The aldolase reaction catalyzed by Aldolase A.

Aldolase A is an enzyme that plays a crucial role in the glycolysis pathway, which is the metabolic pathway that converts glucose into pyruvate, releasing energy in the form of ATP. Aldolase A is one of the three isozymes of aldolase, the others being Aldolase B and Aldolase C.

Structure and Function[edit | edit source]

Aldolase A is a homotetramer, meaning it is composed of four identical subunits. Each subunit contains an active site that catalyzes the reversible cleavage of fructose 1,6-bisphosphate into two three-carbon products: dihydroxyacetone phosphate (DHAP) and glyceraldehyde 3-phosphate (G3P). This reaction is a key step in glycolysis, facilitating the breakdown of glucose for energy production.

Tissue Distribution[edit | edit source]

Aldolase A is predominantly found in muscle tissue, where it is involved in the rapid production of energy during muscle contraction. It is also present in other tissues, including the brain and red blood cells, but at lower levels compared to muscle tissue.

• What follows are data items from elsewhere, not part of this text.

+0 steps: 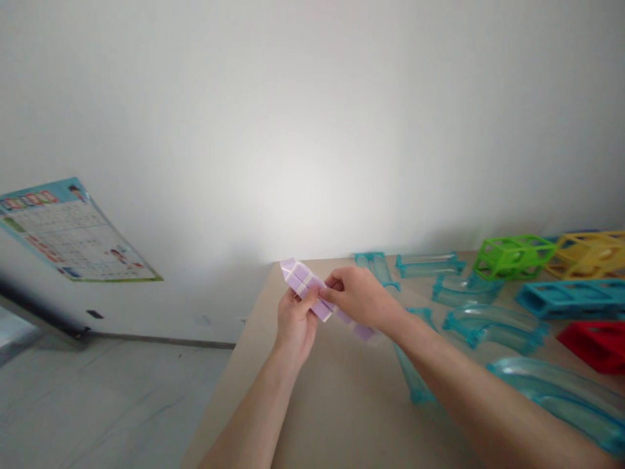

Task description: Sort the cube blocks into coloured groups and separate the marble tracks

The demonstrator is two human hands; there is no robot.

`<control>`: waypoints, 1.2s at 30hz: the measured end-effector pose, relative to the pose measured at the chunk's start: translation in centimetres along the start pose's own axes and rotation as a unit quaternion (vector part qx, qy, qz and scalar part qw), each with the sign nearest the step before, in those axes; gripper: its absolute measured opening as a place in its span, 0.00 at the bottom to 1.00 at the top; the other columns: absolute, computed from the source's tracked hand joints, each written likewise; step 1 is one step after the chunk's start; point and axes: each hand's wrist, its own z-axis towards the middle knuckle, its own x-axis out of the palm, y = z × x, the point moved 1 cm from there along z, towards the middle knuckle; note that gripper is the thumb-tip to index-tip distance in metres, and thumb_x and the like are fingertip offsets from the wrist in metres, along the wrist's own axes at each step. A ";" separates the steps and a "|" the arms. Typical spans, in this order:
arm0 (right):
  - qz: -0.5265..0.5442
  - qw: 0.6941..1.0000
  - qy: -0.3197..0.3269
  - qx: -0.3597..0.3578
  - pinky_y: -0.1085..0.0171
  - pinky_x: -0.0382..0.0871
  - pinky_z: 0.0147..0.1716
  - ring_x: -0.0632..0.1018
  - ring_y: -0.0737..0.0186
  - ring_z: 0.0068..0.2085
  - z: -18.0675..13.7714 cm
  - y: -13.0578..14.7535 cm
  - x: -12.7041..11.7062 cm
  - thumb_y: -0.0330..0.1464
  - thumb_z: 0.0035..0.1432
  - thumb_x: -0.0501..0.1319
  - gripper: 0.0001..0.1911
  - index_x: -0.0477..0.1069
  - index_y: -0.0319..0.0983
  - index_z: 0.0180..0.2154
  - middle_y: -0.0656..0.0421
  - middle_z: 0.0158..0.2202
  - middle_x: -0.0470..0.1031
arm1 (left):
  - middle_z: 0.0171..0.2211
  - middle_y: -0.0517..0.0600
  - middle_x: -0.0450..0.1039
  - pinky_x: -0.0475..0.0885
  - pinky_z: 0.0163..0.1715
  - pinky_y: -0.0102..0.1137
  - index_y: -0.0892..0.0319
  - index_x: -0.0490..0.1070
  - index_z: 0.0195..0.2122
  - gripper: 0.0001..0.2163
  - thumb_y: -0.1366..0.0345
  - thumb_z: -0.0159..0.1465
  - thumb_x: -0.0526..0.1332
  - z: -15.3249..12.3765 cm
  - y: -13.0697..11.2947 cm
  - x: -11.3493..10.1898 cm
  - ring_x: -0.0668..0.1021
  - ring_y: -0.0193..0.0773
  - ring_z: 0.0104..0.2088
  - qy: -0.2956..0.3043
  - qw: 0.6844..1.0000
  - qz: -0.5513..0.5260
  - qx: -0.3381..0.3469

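Note:
Above the table, both hands are on a lavender strip with pale lines (pixel 299 276), which looks like folded paper and has a pointed far end. My left hand (pixel 294 326) is closed on its lower side, thumb on top. My right hand (pixel 359 296) pinches the near end between thumb and fingers. Below the right hand, partly hidden by it, shows more lavender material (pixel 364 333); whether it joins the strip I cannot tell.
Clear teal track pieces (pixel 430 264) lie on the beige table (pixel 336 417) to the right. Farther right are green (pixel 512 257), yellow (pixel 593 254), blue (pixel 576 298) and red (pixel 596 345) frame blocks. A white wall (pixel 312 130) stands behind, with a poster (pixel 73 234) at left.

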 end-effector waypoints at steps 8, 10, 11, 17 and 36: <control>0.015 0.989 0.146 0.020 0.69 0.64 0.22 0.77 0.63 0.25 -0.3 -1.0 -0.7 0.36 0.52 0.60 0.10 0.74 0.35 0.28 0.57 0.23 0.78 | 0.43 0.58 0.79 0.71 0.48 0.36 0.63 0.75 0.40 0.13 0.65 0.55 0.69 0.4 -0.8 -0.8 0.78 0.44 0.47 -0.015 0.998 -0.054 0.043; 0.081 0.971 0.225 0.026 0.69 0.68 0.23 0.78 0.63 0.25 -0.6 -0.9 -0.6 0.36 0.53 0.59 0.11 0.72 0.35 0.27 0.55 0.24 0.79 | 0.46 0.59 0.78 0.70 0.51 0.36 0.63 0.75 0.40 0.12 0.65 0.56 0.69 0.7 -0.9 -1.1 0.77 0.45 0.50 -0.017 0.997 -0.068 0.038; 0.127 0.957 0.259 0.027 0.69 0.70 0.25 0.79 0.62 0.26 -0.8 -0.8 -0.5 0.37 0.54 0.60 0.12 0.72 0.34 0.26 0.53 0.26 0.79 | 0.47 0.59 0.77 0.70 0.52 0.35 0.63 0.75 0.39 0.11 0.65 0.56 0.68 0.8 -1.0 -1.2 0.76 0.45 0.52 -0.012 0.997 -0.072 0.034; 0.372 0.870 0.317 0.064 0.65 0.76 0.27 0.80 0.62 0.28 -1.1 -0.1 0.2 0.47 0.56 0.61 0.20 0.70 0.35 0.31 0.53 0.29 0.79 | 0.52 0.56 0.75 0.72 0.50 0.37 0.58 0.75 0.44 0.13 0.64 0.58 0.66 0.9 -1.3 -1.7 0.77 0.45 0.51 0.019 0.998 -0.060 0.026; 0.140 0.975 0.173 0.021 0.70 0.63 0.18 0.73 0.67 0.18 -0.6 0.1 0.6 0.39 0.58 0.54 0.17 0.64 0.37 0.21 0.58 0.19 0.73 | 0.34 0.49 0.76 0.70 0.36 0.33 0.58 0.71 0.35 0.13 0.67 0.50 0.71 0.1 -1.0 -0.7 0.77 0.37 0.32 0.055 0.991 0.028 0.122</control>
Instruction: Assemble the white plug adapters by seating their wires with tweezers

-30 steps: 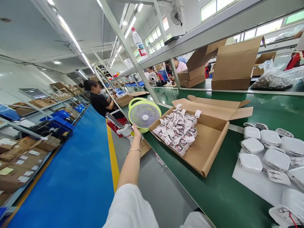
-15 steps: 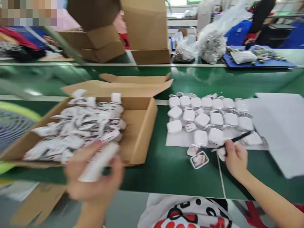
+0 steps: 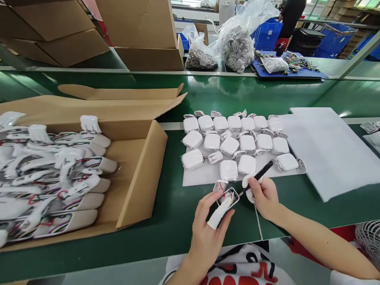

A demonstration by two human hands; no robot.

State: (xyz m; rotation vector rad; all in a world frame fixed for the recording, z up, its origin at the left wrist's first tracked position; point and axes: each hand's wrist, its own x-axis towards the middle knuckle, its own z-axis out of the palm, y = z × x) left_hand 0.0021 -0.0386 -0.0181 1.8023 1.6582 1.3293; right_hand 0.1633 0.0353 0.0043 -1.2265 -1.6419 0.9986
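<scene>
My left hand [image 3: 209, 227], with a white cot on one finger, pinches a small open white housing [image 3: 228, 196] with coloured wires inside, low over the green bench. My right hand [image 3: 263, 196] grips a thin black tool [image 3: 259, 174] whose lower end points at that housing. Just beyond lies a white sheet [image 3: 204, 174] covered with several closed white housings [image 3: 228, 145].
An open cardboard box [image 3: 139, 174] at left holds several wired white parts [image 3: 56, 174]. A blank white foam sheet [image 3: 326, 146] lies at right. Across the green belt [image 3: 237, 93] stand cardboard boxes [image 3: 148, 35], bags of parts [image 3: 236, 39] and a blue tray [image 3: 291, 71].
My view swung from the aisle and fan to the bench. My left hand came in from the left and took hold of the open housing. My right hand stays on the black tool.
</scene>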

Clinical Significance[edit | edit source]

Deficiencies in Aldolase A can lead to a rare genetic disorder known as glycogen storage disease type XII (GSD XII), which is characterized by muscle weakness and hemolytic anemia. This condition arises due to the impaired ability to efficiently metabolize glucose, leading to energy deficits in muscle cells and the destruction of red blood cells.

Biochemical Pathway[edit | edit source]

In the glycolytic pathway, Aldolase A functions after the phosphorylation of fructose 6-phosphate to fructose 1,6-bisphosphate by phosphofructokinase. The products of the aldolase reaction, DHAP and G3P, are further metabolized to generate ATP and NADH, which are essential for cellular energy.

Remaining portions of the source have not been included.